Меня, ошеломленного, быстро потянули в центр комнаты. Мерная лента обвила грудь, талию, бедра. Щипцы для снятия мерок щелкали, как капканы. Я пытался что-то промычать про «личное пространство» и «императорское достоинство», но слова тонули в вихре команд:

— Обхват груди! Запиши! Так… Длина от плеча! Ширина спины! Подколенный шов! Быстрее, девочки, быстрее! Его Величество изволил проспать!

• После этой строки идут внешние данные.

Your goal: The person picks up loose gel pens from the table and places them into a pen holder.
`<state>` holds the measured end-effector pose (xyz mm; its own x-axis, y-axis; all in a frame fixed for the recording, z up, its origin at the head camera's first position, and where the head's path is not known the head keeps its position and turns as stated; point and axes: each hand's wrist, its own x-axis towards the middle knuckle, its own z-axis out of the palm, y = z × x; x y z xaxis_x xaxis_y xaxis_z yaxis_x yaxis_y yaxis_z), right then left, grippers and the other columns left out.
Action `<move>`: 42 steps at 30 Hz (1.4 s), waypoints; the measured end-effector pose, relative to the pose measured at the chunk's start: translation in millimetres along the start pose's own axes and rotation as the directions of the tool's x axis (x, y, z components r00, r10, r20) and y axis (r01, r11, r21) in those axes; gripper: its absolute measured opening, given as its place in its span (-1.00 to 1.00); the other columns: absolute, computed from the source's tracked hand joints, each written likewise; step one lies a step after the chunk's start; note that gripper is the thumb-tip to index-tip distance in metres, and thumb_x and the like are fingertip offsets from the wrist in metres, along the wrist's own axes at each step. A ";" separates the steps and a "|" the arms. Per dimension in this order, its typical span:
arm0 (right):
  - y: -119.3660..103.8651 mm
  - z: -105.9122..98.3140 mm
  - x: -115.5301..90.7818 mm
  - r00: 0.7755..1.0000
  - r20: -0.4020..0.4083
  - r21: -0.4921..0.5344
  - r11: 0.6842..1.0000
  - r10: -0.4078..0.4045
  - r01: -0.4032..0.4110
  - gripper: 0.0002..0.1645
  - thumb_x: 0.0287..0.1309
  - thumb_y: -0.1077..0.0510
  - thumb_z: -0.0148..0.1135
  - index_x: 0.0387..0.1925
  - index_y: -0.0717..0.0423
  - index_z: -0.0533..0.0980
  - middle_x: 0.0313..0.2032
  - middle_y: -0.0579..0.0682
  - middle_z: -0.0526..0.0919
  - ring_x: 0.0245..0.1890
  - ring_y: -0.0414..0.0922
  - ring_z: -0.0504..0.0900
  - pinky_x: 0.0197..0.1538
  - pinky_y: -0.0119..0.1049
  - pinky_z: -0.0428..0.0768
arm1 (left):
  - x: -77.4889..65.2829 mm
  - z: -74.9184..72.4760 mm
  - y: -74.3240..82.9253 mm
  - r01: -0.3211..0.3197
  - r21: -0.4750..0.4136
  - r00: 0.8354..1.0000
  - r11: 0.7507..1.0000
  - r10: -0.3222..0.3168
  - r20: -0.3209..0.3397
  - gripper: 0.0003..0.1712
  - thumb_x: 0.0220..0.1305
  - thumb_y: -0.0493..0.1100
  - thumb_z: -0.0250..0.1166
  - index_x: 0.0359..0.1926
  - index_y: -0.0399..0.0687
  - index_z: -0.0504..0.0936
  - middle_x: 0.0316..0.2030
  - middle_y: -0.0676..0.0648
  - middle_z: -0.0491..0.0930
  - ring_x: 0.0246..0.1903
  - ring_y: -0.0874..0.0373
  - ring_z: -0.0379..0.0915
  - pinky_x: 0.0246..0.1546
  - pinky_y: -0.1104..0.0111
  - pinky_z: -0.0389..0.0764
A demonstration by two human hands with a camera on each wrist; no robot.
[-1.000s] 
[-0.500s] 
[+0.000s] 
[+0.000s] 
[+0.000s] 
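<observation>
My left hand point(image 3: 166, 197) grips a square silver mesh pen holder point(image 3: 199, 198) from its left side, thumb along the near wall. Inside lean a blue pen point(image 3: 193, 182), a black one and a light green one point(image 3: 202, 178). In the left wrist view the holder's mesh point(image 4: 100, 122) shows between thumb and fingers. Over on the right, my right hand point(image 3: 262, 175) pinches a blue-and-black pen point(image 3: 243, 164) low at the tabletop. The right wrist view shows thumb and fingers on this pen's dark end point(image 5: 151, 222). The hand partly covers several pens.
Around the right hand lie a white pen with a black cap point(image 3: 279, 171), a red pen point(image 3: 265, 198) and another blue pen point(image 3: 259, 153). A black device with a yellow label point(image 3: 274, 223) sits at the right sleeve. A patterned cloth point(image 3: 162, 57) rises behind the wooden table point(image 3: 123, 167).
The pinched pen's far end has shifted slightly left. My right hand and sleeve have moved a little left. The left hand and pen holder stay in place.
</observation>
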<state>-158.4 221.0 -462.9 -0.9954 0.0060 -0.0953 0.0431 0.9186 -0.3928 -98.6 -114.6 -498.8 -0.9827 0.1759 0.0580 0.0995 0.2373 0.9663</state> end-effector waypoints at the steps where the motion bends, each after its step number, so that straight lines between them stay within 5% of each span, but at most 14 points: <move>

Завершив «разведку боем», меня без церемоний выпроводили прямиком в ванную. А там уже ждал новый этап пытки. Меня обдало ароматным облаком миндаля и ванили, что было приятно, конечно. Но когда тебя окружают три почтенных матроны с мочалками и решительным видом, а ты гол как сокол…

Призрак Николая материализовался прямо над паровой струей:

«Ох, Соломон, Соломон! — захихикал он. — Великий охотник на демонов, укротитель Князей Бездны, отец государства! А теперь — пенная жертва царского этикета! Смотри, тетенька справа аж вспыхнула! А та, что моет тебе спину, хихикает, как девчонка! Признайся, когда в последний раз тебя так старательно… отдраивали?»

— Заткнись, Ник, — мысленно буркнул я, пытаясь сохранить остатки достоинства под напором мочалки в труднодоступных местах. Да, они краснели. Да, хихикали. И было чертовски неловко. Что до радости от происходящего, то она, безусловно, была. Ну, разве что противоречивая, сардоническая. Все это являлось отличной подготовкой к балу — так я себя утешал. Ну, а в целом, я чувствовал себя куском мяса на предпродажной подготовке.

Вылезти из ванны удалось лишь с чувством глубокой благодарности за то, что это кончилось. Но мои надежды развеялись мгновенно. Меня поволокли в соседнюю комнату. И там… там начался кошмар. Слуги выкатили с десяток вешалок на колесиках, ломящихся от костюмов. Там был и бархат, и шелк, и атлас. И строгие фраки, и расшитые камзолы, и нелепые, на мой взгляд, летние пиджаки всех оттенков радуги. Посреди всего этого буйства они установили тройное зеркало, ждущее свою жертву. И снова меня схватили чьи-то руки и потянули к первой вешалке.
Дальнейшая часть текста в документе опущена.